The VLOOKUP formula above is basically saying:

  • I want to find the value of cell B3 (“Lee WestwoodL. Westwood”) from within a range of cells…
  • The range I want to look in includes the “Player” and “To Par” columns of the data we imported from (in this example that is Data!D2:E189)—to which we add dollar signs (Data!$D$2:$E$189) to keep it from changing when we copy or autofill it to the other cells.
  • I want to return the value from 2nd column of that range (which in the example above is Lee Westwood’s “To Par” score of -1). FALSE means that we’re looking for an exact match (don’t overthink this).

You probably noticed that I had to change the players’ names to the weird format that appears in ESPN’s live data import. That’s easy to change, along with some other things we need to clean up to make the data more accurate and usable.

Cleaning Up the Data

The biggest issue so far is that the scores aren’t adding up. This is because a lot of ESPN’s data is actually text, so math formulas skip right over it. Specifically, we want to get rid of the “+” sign for over-par scores and change even scores from “E” to the number zero.

There are a few things happening here: removing text from scores and changing them to numeric values, and adding a column for more readable player names.

It’s often a good idea to clean up data before doing anything else, but in this case I just focused on the data I was using. The SUBSTITUTE function got rid of the “+” signs and changed “E” to a zero. It took a little trial-and-error to figure out how to make multiple substitutions using a nested formula. Even then, the numbers were still coming out as text, so I added a VALUE function to convert the scores to numeric values.

For the player names I simply added new columns and typed them the way I wanted them to appear in our final results, which we’ll get to shortly…

Sorting and Adding the Top Scores

Remember we only wanted to count the top 4 scores from each team. If we were updating the spreadsheet manually we could select the data we want to sort, click Filter in the Data menu and sort each table. But we’d have to keep doing that every time the scores changed. Fortunately, setting it up to sort automatically is just as easy using (you guessed it) the SORT function.

The SORT function creates a copy of the designated range/table (e.g. B3:E9 for Team A) and sorts it by whichever column you indicate (e.g. 4 for the numeric scores in column E). TRUE tells it to sort in ascending order, from lowest to highest (which in golf is best to worst).

Once the scores are in order you can use a couple of good ol’ SUM formulas to add up the top 4 scores for each team. I did this by adding new columns and merging cells (select the cells you want to merge and select Merge from the Format menu).

Making it User-Friendly

What we have so far technically does everything we need but it doesn’t look great. It only takes a few minutes of extra work to create a scoreboard that’s actually somewhat ok to look at—adds a layer of protection over the underlying calculations.

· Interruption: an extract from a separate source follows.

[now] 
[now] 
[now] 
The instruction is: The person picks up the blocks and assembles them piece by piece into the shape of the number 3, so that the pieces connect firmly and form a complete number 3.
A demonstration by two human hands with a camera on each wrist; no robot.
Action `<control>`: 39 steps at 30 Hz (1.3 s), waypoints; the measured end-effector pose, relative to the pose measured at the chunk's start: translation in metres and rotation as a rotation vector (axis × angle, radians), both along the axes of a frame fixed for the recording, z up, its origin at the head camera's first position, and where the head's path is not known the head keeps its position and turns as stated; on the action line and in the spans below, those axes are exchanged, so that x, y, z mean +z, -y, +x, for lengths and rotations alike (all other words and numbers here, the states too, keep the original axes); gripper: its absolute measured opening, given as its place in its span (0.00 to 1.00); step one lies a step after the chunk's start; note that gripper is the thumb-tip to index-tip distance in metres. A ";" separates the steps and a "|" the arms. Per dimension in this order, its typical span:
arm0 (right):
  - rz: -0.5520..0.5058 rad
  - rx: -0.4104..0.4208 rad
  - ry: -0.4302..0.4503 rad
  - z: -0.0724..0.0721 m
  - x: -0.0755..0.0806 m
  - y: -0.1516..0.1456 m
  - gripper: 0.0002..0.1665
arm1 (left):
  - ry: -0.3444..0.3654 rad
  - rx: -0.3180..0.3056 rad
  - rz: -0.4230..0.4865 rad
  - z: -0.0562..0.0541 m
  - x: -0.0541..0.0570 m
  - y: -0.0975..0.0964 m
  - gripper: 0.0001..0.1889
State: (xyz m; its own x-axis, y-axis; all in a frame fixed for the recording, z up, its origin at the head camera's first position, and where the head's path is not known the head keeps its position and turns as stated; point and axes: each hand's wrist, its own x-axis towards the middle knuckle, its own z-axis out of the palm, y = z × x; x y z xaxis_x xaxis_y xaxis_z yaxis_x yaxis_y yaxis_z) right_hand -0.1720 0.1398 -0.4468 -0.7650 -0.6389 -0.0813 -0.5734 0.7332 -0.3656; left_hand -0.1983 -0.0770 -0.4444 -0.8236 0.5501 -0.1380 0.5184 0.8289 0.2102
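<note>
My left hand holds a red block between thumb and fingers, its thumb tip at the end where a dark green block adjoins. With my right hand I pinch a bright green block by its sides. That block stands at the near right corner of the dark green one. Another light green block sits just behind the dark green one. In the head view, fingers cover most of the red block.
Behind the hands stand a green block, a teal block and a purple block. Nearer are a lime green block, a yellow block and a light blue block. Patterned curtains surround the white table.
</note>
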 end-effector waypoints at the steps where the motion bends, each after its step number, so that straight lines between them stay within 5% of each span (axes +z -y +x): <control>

There are no calculations happening in this tab, just references to cells in other tabs.

Don’t forget to protect your sheets!

It’s generally good practice to separate your scoreboard or “Results” view from the underlying operations and data tables. It gives you a lot more flexibility to play with the the visual design while keeping the Calculations and Data logical and usable in a utilitarian way.

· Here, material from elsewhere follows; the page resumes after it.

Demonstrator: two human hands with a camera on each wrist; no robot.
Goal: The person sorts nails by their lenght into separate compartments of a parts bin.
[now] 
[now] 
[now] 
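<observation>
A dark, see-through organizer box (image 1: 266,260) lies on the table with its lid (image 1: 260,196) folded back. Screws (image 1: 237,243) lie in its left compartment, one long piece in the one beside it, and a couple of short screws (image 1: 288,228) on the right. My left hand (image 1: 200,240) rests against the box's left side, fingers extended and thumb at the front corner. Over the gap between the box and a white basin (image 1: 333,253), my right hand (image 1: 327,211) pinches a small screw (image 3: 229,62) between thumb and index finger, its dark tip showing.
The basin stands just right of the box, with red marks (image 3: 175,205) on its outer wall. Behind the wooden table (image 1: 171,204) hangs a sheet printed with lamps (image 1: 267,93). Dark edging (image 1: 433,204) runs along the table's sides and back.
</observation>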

Notice we’re only showing the normal player names in our Results tab, and the “+” signs and “E”s have reappeared. That’s because the calculations have already been made in another tab, so we’re free to show scores in text format here.

For spreadsheet beginners, if you want cell C6 in the Results tab to display whatever is in cell C13 in the Calculations tab, click on C6 and type “=Calculations!13— or just type “=” and click on cell C13 in Calculations.

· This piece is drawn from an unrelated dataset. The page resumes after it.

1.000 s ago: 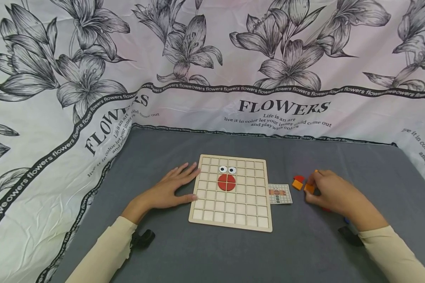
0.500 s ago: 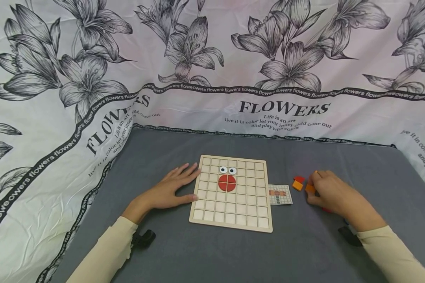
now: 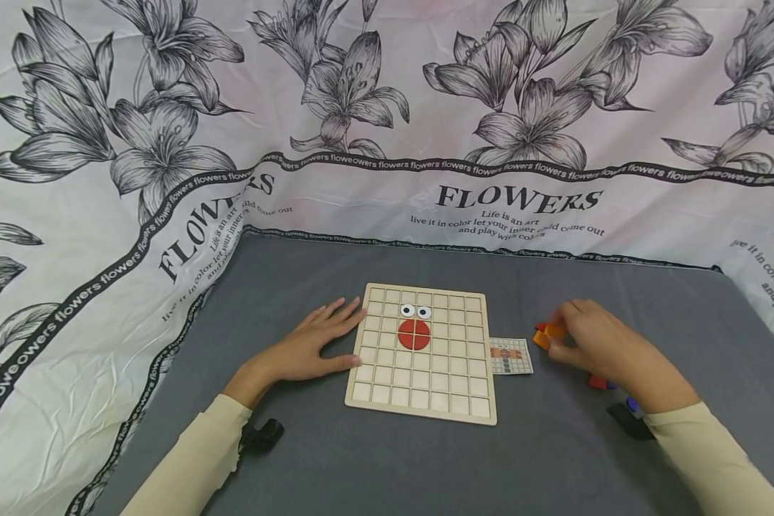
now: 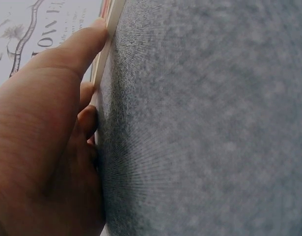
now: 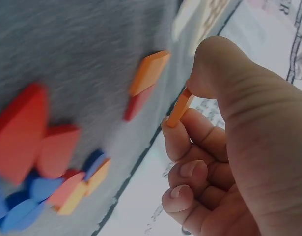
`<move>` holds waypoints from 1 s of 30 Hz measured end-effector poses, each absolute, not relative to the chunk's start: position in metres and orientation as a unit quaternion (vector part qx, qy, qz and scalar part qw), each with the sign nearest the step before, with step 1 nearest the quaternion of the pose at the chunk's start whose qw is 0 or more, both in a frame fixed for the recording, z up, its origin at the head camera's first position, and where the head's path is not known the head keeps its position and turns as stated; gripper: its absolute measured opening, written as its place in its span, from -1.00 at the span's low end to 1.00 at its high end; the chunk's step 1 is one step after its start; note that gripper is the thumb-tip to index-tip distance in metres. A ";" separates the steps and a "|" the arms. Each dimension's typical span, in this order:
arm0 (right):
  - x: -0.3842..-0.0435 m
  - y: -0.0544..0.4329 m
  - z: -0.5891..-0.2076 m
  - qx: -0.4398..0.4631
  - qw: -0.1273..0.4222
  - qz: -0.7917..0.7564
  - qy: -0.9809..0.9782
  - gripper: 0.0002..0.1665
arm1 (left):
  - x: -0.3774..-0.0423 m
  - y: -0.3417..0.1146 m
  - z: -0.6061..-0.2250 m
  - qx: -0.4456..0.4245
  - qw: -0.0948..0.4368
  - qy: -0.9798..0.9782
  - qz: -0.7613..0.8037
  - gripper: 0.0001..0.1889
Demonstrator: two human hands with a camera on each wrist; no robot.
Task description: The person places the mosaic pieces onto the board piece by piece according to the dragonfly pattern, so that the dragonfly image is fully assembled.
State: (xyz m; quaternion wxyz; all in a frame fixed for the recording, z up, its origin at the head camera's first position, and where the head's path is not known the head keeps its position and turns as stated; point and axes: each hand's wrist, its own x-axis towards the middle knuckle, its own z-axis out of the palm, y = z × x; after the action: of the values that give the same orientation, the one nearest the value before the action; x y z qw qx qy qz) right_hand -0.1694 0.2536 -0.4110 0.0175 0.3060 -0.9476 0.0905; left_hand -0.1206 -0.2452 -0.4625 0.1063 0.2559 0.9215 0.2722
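My right hand (image 3: 596, 344) pinches an orange square tile (image 5: 181, 107) between thumb and fingertip, raised off the table in the right wrist view. Close by on the cloth lie another orange tile (image 3: 541, 339) and a red piece (image 5: 140, 102). My left hand (image 3: 312, 344) lies with fingers spread, its thumb and fingertips touching the left edge of a wooden grid board (image 3: 451, 373). On that board, two eye tiles (image 3: 416, 311) sit above a red disc of quarter pieces (image 3: 414, 335).
A small picture card (image 3: 511, 356) lies against the board's right edge, partly covered. Several loose pieces, including a red piece (image 5: 20, 135) and a blue piece (image 5: 23, 216), are spread under my right forearm. A flower-printed cloth (image 3: 361, 193) rises behind the grey table (image 3: 387, 466).
My right hand has lifted the orange tile and moved slightly left and away from me, uncovering red and blue pieces beneath it. The left hand stays at the board's edge.
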 end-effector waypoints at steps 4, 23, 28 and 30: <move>-0.171 0.243 -0.406 0.321 0.034 0.097 -0.942 -0.70 | -0.121 -0.244 -0.462 0.257 0.107 0.921 0.271 -0.08; -0.180 0.165 -0.380 0.372 0.012 0.123 -0.920 -0.79 | -0.121 -0.245 -0.462 0.257 0.106 0.921 0.272 -0.08; -0.182 0.147 -0.378 0.376 0.005 0.126 -0.918 -0.79 | -0.121 -0.245 -0.462 0.257 0.105 0.922 0.272 -0.08; -0.182 0.141 -0.378 0.375 0.003 0.123 -0.919 -0.78 | -0.121 -0.245 -0.462 0.256 0.104 0.922 0.271 -0.08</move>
State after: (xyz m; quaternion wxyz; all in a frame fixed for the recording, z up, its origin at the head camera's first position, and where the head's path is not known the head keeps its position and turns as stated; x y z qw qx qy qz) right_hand -0.1822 0.1405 -0.3777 0.0034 0.3755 -0.9186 0.1233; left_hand -0.1210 -0.2449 -0.4619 0.1041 0.2560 0.9222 0.2706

A lot more could be said about formatting and visual design, but this example should be pretty straightforward. Visual spreadsheet design might be a topic for a future post.

Finally, don’t forget to lock the important sheets! Right-click on the tab you want to lock down and choose Protect Sheet. Google Sheets let’s you prevent or warn certain people (including yourself) from making any changes—just like it lets you decide who gets access to view it.